On Jan 12, 2009, at 11:13 , Paul A Houle wrote:
I've recently written a "framework" that's part of a planned
software product line. One of the consequences is that I've written
command-line PHP scripts that need to deal with objects that didn't
exist when the script was written, so I needed an autoloader.
I did some research and I was really impressed with A.J. Brown's
dynamic autoloader:
http://ajbrown.org/blog/2008/12/02/an-auto-loader-using-php-tokenizer.html
Rather than assuming a certain convention for how file names
relate to class names, it scans directory trees, parses files and
creates a mapping. This adds some overhead, but that can be
reduced by using serialize() to cache the result.
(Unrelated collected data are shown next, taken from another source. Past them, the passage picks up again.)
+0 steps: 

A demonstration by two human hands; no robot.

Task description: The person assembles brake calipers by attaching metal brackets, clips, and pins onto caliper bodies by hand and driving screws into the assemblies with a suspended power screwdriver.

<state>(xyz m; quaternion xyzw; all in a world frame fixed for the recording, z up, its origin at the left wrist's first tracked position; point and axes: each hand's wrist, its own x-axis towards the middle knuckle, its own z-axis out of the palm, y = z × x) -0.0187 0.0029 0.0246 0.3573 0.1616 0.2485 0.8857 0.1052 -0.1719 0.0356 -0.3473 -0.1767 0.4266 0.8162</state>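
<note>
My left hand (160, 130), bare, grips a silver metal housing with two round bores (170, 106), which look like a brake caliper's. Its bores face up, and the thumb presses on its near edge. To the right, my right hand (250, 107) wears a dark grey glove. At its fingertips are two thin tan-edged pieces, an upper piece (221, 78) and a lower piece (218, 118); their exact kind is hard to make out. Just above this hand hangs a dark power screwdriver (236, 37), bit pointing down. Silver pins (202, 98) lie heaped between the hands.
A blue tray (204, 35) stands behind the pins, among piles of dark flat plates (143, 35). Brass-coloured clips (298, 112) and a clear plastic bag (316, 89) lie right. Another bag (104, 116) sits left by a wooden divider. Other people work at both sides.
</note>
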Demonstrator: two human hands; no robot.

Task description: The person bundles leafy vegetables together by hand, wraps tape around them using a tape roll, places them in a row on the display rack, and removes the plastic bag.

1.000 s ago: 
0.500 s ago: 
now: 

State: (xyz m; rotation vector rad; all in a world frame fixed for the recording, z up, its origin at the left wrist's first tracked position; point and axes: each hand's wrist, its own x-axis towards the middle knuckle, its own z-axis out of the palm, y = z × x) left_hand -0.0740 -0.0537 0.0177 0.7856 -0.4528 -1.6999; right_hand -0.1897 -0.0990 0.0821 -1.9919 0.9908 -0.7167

I've written some
thought about this up:
http://gen5.info/q/2009/01/09/an-awesome-autoloader-for-php/
Any thoughts?
At the risk of sounding flippant, you could "[assume] a certain
convention for how file names relate to class names" and use six lines
of code for autoloading. The PEAR naming convention is perfect for
this. Underscores in class names map to subdirectories, so the
transformation of class name to file path is trivial.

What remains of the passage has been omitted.